El hospital era mi nuevo hogar. Las paredes descascaradas y el olor a desinfectante me recordaban cada minuto que no pertenecía a ningún lugar. Los otros niños del albergue decían que aquí uno podía desaparecer y nadie se daba cuenta. Yo no quería desaparecer, pero tampoco sabía cómo seguir existiendo.

La primera vez que vi a Doña Mercedes fue una madrugada. Entró al cuarto arrastrando los pies, con su bata azul desteñida y una mirada cansada pero firme. —¿No puedes dormir, mija? —preguntó sin rodeos. Negué con la cabeza, tragando lágrimas. Ella se sentó a mi lado y me acarició el cabello como lo hacía mi mamá cuando tenía fiebre.

—La vida es dura, Karina —dijo en voz baja—. Pero aquí seguimos, ¿no? A veces solo necesitamos que alguien nos escuche.

No respondí. No sabía si quería hablar o gritar. Pero esa noche, por primera vez desde el accidente, sentí que alguien veía mi dolor.

Los días pasaron lentos. Las enfermeras iban y venían, pero Doña Mercedes siempre encontraba un momento para sentarse conmigo. Me contaba historias de su infancia en Veracruz, de cómo llegó a la ciudad buscando trabajo y terminó cuidando enfermos porque “nadie más quería hacerlo”. Me hablaba de su hijo, Julián, que se fue a Estados Unidos y nunca volvió a llamarla.

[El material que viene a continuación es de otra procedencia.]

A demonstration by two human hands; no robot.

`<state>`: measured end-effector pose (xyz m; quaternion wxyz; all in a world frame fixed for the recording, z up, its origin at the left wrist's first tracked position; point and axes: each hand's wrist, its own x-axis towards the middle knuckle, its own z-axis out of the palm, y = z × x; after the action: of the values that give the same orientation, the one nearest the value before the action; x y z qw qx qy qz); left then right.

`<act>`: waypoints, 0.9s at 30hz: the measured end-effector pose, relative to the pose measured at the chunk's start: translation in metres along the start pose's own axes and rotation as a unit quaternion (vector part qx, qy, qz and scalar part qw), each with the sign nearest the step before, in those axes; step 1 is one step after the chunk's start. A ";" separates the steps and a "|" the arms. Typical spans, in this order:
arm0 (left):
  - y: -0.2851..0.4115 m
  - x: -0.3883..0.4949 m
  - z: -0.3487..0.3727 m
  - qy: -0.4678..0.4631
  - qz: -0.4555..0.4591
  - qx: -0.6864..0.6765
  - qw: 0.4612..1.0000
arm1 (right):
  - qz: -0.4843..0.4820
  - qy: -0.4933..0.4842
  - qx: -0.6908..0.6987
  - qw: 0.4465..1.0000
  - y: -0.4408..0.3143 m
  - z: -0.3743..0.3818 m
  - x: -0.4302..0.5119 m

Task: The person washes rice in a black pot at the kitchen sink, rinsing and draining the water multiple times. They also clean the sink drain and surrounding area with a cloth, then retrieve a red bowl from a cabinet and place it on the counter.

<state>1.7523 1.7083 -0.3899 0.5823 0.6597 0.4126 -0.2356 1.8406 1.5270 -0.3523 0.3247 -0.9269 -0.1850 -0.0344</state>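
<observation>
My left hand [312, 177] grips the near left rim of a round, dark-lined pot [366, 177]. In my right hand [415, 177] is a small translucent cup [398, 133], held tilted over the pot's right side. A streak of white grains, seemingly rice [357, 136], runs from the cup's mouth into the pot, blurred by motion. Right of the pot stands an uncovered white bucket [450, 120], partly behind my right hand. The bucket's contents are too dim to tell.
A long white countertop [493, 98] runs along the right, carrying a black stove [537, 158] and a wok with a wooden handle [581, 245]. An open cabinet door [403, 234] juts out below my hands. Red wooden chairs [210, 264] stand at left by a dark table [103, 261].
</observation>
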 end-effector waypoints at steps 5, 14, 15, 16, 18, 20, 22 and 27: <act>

—A veces los hijos se pierden —decía—. Pero uno nunca deja de quererlos.

Yo pensaba en mis padres todo el tiempo. En cómo mi papá me enseñó a andar en bicicleta en el parque de La Viga, en las tortillas calientitas que hacía mi mamá los domingos. Ahora solo tenía recuerdos y un dolor punzante en el pecho que los doctores no sabían explicar.

Una tarde, mientras afuera llovía a cántaros y las goteras hacían charcos en el pasillo, escuché a dos médicos hablar cerca de la puerta:

—La niña no tiene familia —decía uno—. El DIF está saturado. ¿Qué vamos a hacer con ella?

Sentí un frío recorrerme la espalda. ¿Qué iban a hacer conmigo? ¿Me dejarían aquí hasta que me olvidaran?